◆ **What to produce**:
In the material below, the required lines run from the one containing "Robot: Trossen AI" through the one containing "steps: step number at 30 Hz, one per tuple". Copy those lines exactly, ends included, and nothing else.

◆ **Given data**:
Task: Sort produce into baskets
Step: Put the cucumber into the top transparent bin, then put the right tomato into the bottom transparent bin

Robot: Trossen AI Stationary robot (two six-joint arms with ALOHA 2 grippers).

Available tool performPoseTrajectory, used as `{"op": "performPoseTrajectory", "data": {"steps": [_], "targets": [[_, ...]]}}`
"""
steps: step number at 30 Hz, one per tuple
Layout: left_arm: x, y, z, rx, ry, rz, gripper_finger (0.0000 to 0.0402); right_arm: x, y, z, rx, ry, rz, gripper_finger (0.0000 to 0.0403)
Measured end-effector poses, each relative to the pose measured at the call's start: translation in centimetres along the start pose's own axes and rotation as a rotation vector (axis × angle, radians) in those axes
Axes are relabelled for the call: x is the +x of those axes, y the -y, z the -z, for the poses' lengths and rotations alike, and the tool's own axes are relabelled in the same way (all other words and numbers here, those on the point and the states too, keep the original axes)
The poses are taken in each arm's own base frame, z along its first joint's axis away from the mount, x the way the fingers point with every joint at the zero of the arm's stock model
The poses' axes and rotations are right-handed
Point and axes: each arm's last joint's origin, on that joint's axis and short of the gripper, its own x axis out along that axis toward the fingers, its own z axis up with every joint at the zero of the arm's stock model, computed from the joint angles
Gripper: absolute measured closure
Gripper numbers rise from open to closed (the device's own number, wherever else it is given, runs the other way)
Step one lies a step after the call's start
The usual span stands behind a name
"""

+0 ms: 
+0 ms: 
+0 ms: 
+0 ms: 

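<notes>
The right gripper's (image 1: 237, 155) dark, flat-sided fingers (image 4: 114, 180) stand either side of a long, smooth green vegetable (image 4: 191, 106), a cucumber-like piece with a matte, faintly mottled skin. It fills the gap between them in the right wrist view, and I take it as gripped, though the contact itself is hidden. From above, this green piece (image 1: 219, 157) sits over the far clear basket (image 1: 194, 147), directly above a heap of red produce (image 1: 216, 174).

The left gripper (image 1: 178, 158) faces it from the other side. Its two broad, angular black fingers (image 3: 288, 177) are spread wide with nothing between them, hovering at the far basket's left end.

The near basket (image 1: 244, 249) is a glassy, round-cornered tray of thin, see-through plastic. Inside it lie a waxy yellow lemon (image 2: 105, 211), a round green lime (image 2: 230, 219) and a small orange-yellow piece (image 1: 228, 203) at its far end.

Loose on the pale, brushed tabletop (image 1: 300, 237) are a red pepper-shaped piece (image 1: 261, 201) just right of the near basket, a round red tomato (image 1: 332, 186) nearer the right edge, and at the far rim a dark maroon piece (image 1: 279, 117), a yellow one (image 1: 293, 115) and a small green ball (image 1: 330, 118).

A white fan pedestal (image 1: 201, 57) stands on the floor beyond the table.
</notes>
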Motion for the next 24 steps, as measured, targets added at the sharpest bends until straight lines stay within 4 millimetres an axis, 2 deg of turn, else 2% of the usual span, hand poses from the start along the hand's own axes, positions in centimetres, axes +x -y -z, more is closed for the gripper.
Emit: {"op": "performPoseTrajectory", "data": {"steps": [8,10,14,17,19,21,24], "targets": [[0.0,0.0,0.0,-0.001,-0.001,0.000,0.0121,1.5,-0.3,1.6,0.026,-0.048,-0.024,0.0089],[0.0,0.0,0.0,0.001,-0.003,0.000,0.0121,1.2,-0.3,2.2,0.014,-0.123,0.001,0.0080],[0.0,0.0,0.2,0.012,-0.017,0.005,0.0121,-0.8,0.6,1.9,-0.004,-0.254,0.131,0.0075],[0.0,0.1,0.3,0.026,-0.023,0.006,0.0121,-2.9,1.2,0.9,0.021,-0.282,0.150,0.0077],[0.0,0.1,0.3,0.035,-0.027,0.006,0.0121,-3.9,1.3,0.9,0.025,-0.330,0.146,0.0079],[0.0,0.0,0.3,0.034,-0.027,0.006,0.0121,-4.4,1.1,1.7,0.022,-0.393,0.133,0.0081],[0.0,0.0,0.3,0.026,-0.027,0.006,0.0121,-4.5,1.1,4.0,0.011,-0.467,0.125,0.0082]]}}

◆ **Reply**:
Robot: Trossen AI Stationary robot (two six-joint arms with ALOHA 2 grippers).

Available tool performPoseTrajectory, used as `{"op": "performPoseTrajectory", "data": {"steps": [_], "targets": [[_, ...]]}}`
"""
steps: step number at 30 Hz, one per tuple

This exercise requires nothing more.